There are 614 non-vocal audios collected from YouTube. The data is Indonesian music covering various genres; the majority of them is pop music. The decision to use music from a certain country is based on the hypothesis that every country has unique style of music. A research in MER conducted using specifically Korean music as experiment’s dataset is able to achieve good accuracy [7]. After collecting the audio, several questions in the form of a questionnaire were distributed to respondents to help label the data into three labels/emotion groups, i.e., positive, neutral, and negative. Positive is the emotion when the music consists of positive energy, like excited, happy, and pleased. Neutral is that when the music consists of neutral energy, like relaxed, calm, and bored. Finally, negative is that when the music consists of negative energy, like sad, frustrated, and angry emotion. For the labelling process, we conducted a survey where we assign five people to assess/label each data sample; this was to ensure that we obtained an objective assessment. After we collected all the responses from the respondents, we validated our data with agreement percentage. We will only be using data that have above 50% of agreement score. For that reason, in our final data set, we will be using 536 non-vocal audios where 180 songs are positive, 226 songs are neutral, and 130 songs are negative.

After validating the data from the questionnaire, the data is split into two groups: full-songs and 45-second-clip songs. Full-song means one complete song whereas 45-second-clip song means that the complete song is divided into 45-second clips. After that, the data is converted into spectrograms. A spectrogram is a visual representation of the spectrum of frequencies of various times. By using a spectrogram, the machine can learn a variety of emotions from the song’s spectrum. There are several types of spectrograms; one of them is Mel-spectrogram. Mel-spectrogram is selected because it has been one of the most widespread features from audio analysis tasks like music auto-tagging and latent feature learning. Mel-scale is supported by domain knowledge of the human auditory system [9] and has been empirically proven by impressive performance gains in various tasks [10]. Our program could only process .wav as the input type for the mel-spectrograms converter. Therefore, before we converted our data into Mel-spectrograms, we need to convert songs from .mp3 into .wav.  The following parameters are used to build the Mel-spectrograms: 4096 number of samples per time-step in the spectrogram/hop_length, 128 number of bins in the spectrogram/n_mels (height of the image) and 256 number of time-steps/time_steps (width of the image). These Mel-spectrograms are converted into a 128×256 image with grayscale color. This Mel-spectrogram image is then used as the input data to the CNN and CRNN model.

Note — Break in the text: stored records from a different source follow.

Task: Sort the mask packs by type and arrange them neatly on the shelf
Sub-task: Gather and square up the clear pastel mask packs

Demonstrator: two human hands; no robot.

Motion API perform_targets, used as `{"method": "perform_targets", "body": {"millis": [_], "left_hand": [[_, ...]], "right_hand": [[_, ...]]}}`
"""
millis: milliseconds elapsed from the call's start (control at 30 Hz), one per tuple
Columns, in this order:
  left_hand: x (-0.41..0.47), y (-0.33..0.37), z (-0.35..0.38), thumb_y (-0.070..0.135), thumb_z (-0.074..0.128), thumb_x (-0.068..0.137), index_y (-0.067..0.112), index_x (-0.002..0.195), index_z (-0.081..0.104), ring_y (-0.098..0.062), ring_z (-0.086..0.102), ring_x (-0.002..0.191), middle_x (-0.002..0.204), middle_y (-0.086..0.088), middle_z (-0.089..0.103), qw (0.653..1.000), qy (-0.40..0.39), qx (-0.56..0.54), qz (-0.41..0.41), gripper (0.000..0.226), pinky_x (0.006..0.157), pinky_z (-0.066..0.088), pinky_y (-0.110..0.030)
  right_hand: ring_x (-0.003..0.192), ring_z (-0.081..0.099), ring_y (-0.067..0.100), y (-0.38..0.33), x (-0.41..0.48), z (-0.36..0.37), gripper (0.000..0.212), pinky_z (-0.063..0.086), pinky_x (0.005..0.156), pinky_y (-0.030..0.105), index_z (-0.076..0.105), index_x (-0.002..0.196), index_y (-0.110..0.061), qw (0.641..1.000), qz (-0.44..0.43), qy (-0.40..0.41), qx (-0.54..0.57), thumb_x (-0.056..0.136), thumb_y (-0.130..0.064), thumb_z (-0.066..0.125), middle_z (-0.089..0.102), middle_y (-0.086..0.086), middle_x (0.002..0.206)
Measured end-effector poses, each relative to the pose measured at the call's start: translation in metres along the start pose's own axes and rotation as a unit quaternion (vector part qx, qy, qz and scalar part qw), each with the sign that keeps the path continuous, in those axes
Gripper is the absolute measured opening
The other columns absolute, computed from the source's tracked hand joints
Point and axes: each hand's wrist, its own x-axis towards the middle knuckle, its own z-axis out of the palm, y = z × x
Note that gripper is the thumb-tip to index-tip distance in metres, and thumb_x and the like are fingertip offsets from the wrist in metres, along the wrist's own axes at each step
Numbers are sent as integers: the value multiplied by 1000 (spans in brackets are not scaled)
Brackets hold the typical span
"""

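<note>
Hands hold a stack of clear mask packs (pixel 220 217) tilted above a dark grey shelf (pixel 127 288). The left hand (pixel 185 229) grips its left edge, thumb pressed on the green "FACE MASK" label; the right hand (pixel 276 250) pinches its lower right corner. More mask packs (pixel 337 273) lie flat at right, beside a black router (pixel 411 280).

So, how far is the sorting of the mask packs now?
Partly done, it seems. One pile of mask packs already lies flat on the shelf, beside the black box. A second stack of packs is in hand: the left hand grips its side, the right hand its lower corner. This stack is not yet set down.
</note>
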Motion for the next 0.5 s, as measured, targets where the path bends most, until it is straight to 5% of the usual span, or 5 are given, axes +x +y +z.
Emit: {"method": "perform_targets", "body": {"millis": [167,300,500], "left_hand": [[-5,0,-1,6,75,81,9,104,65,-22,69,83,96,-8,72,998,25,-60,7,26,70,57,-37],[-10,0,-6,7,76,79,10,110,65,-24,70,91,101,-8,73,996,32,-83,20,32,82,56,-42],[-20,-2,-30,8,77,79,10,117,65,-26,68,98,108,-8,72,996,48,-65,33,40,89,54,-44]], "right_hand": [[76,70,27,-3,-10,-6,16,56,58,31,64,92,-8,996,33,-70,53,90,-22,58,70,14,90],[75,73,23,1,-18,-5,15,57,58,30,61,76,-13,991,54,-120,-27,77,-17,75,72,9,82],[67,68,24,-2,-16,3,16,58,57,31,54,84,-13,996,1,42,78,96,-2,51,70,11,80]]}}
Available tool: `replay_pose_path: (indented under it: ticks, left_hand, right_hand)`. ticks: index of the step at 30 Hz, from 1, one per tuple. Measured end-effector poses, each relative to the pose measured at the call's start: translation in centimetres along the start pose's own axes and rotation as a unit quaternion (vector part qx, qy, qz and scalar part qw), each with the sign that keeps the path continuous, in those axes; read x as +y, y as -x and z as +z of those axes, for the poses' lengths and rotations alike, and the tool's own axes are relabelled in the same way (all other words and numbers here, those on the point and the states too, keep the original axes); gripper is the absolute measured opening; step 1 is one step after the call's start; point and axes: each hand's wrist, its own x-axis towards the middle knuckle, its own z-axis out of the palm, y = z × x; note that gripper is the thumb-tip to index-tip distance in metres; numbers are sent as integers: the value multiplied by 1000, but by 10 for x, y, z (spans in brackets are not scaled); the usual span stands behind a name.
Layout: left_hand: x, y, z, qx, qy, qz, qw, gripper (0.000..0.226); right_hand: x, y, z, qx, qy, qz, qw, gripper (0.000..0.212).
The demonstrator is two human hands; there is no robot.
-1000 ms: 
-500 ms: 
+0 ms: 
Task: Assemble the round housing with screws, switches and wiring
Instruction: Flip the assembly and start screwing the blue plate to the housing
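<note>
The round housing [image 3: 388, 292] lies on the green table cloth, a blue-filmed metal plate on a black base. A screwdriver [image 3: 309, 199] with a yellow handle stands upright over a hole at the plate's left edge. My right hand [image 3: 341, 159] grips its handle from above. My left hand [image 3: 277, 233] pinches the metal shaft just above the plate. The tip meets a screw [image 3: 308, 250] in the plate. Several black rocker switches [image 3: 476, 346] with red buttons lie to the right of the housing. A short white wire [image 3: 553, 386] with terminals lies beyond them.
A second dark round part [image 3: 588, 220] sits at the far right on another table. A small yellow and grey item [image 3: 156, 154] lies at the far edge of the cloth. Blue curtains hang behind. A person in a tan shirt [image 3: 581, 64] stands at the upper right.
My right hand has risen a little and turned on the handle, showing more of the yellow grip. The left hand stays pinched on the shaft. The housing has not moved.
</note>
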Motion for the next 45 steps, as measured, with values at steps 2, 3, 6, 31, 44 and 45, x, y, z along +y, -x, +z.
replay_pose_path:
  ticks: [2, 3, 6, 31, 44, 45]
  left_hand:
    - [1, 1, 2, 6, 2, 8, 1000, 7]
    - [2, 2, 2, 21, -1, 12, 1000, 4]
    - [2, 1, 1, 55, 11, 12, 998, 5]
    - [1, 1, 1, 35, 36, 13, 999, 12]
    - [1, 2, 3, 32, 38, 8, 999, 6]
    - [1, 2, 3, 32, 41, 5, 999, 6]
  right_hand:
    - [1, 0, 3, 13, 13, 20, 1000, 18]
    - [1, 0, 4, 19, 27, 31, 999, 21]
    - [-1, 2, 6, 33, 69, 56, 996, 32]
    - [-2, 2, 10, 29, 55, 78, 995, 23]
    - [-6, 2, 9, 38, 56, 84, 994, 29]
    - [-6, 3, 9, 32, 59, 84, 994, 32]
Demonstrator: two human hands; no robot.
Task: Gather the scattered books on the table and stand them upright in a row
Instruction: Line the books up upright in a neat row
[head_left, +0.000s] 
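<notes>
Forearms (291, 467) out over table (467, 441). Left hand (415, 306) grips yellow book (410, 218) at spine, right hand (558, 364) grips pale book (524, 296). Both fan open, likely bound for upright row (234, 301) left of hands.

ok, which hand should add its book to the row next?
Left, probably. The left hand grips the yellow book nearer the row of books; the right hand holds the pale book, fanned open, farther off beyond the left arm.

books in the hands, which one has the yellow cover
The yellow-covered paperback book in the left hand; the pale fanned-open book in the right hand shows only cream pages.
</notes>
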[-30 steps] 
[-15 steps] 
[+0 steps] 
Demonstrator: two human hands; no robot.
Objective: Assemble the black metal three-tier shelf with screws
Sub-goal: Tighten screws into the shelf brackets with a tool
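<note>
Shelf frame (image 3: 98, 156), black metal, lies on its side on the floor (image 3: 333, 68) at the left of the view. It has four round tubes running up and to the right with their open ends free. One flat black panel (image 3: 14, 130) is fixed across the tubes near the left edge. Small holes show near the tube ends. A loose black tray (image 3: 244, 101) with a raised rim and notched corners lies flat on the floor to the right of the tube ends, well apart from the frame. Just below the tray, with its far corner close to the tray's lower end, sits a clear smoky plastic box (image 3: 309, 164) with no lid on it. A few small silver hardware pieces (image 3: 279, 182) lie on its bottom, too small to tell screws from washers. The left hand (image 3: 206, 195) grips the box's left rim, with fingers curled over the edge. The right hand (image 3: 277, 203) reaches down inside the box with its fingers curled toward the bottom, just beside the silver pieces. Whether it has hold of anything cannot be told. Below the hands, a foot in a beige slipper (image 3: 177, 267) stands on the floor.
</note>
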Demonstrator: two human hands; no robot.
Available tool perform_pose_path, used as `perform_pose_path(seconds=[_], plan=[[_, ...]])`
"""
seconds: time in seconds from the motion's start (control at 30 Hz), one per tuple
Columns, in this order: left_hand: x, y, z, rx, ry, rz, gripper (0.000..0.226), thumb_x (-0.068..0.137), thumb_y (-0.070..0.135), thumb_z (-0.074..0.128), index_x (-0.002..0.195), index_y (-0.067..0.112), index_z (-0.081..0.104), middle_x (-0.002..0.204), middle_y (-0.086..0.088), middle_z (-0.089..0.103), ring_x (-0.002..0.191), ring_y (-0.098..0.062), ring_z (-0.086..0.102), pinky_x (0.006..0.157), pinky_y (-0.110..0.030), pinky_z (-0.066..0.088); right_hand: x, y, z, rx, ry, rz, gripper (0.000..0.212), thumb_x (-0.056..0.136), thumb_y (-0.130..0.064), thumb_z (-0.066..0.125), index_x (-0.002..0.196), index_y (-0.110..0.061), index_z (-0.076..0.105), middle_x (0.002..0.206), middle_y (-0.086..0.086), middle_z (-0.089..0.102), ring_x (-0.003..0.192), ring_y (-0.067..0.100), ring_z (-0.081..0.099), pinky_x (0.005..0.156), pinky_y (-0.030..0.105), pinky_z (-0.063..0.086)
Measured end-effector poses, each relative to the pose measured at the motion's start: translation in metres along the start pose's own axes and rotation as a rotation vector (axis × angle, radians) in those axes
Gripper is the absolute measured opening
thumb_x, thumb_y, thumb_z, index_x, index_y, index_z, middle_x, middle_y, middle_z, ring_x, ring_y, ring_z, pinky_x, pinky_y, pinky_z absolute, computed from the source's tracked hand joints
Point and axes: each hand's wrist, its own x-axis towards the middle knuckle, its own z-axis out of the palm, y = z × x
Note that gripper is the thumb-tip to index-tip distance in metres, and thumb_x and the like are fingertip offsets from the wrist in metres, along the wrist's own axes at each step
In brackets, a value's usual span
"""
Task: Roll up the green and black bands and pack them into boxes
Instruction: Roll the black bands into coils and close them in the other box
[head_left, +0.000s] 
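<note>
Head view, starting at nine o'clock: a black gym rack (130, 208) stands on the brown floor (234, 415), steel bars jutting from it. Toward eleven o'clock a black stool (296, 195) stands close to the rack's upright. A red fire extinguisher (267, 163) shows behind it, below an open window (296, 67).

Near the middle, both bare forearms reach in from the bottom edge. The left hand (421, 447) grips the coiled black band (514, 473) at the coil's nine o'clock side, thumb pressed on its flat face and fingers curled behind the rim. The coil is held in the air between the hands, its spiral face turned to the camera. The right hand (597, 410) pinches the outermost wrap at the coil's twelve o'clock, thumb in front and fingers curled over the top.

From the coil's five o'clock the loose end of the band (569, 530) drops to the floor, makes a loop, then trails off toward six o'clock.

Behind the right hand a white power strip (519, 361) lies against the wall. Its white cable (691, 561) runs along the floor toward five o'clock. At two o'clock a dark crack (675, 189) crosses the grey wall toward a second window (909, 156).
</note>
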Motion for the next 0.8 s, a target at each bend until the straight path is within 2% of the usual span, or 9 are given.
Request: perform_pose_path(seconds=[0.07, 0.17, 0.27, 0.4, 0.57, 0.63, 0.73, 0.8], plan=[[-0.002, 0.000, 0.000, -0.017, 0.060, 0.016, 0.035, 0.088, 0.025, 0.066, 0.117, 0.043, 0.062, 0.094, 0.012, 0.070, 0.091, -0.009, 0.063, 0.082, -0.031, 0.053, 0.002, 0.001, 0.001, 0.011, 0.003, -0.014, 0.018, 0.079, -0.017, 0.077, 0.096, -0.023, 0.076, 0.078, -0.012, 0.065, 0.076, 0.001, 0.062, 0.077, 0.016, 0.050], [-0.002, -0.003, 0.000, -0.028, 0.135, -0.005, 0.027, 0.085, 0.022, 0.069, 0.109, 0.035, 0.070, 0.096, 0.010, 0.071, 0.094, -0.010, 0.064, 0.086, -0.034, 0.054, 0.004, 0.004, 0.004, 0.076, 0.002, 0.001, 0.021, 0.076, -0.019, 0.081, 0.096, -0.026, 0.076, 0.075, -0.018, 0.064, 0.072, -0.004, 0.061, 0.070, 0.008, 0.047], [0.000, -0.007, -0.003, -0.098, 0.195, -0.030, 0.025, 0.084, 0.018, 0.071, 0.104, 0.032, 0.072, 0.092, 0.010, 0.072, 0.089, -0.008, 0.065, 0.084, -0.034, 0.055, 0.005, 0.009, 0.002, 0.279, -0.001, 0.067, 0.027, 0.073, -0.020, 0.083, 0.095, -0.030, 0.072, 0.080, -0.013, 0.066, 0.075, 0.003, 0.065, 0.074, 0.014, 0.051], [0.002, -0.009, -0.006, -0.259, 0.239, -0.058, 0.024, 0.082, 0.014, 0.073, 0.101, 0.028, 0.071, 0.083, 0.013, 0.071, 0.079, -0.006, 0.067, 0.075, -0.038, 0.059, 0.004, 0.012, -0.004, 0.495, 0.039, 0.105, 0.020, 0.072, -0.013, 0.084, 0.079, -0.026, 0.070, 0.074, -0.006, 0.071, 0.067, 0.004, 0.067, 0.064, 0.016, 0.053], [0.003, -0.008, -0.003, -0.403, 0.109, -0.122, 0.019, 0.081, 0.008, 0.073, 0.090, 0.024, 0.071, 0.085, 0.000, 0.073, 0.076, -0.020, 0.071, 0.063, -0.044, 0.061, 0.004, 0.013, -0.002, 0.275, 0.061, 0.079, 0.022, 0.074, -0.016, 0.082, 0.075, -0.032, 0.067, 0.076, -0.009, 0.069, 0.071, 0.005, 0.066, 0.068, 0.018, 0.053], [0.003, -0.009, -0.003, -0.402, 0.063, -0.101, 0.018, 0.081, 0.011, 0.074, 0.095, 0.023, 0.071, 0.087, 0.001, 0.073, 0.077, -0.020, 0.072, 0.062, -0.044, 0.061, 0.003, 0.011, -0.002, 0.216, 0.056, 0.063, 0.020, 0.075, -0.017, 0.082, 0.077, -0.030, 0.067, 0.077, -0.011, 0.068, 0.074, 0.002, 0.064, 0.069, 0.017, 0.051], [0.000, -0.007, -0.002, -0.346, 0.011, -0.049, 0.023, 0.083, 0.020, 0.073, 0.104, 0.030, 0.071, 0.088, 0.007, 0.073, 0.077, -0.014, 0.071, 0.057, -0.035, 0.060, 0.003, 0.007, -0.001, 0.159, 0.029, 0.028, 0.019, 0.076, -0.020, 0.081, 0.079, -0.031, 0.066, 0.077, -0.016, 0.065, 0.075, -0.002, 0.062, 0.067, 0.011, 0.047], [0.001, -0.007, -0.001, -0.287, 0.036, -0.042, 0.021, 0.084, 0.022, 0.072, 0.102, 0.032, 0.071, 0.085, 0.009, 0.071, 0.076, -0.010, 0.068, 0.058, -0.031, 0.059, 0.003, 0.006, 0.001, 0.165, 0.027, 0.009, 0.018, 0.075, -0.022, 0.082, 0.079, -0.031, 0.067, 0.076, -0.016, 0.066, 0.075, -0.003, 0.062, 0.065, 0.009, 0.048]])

The final dataset used in this experiment is spectrograms from 361 songs where there are 86 negative, 156 neutral, and 119 positive labels. This final data was obtained after removing problematic songs, which are those with ambiguous labels or those generating spectrograms with missing data. Aside from using the full song in the first experiment, the 45-second clips were used in the second one, which made the latter spectrogram dataset became 3095 songs (767 negative, 1308 neutral, and 1020 positive labels).

3.2. Proposed Framework for MER

This research aims to build and evaluate the system of emotion recognition or classification for Indonesian music. CNN and RNN were used to implement the objective. CNN is one of the Feed Forward Neural Network classes inspired by the brain’s visual cortex. CNN is specifically designed to process grid structure data. CNN based architecture is shown in Figure 3.

Figure 3: Convolutional Neural Network Architecture

CNN is useful for analyzing image data [11]. Convolutional-2D and Rectified Linear Unit (ReLu) were used as activation functions.

RNN is one of the neural networks that processes the input data for several times. Generally, RNN is used for analyzing sequential data such as Natural Language Processing (NLP) [12], voice recognizing/analyzing [13], etc. Another research claimed that RNN is useful to recognize or predict emotion in music [14]. An RNN-based architecture is shown in Figure 4.

Figure 4: Recurrent Neural Network Architecture

These two deep-learning methods were combined to solve the MER problem described earlier. Convolution-LSTM layer was used as the RNN. CNN-LSTM is a type of recurrent neural network that has a convolutional structure in both the input-to-state and state-to-state transition. Several models were built for comparison purposes, which can be seen in Table 2 and 3.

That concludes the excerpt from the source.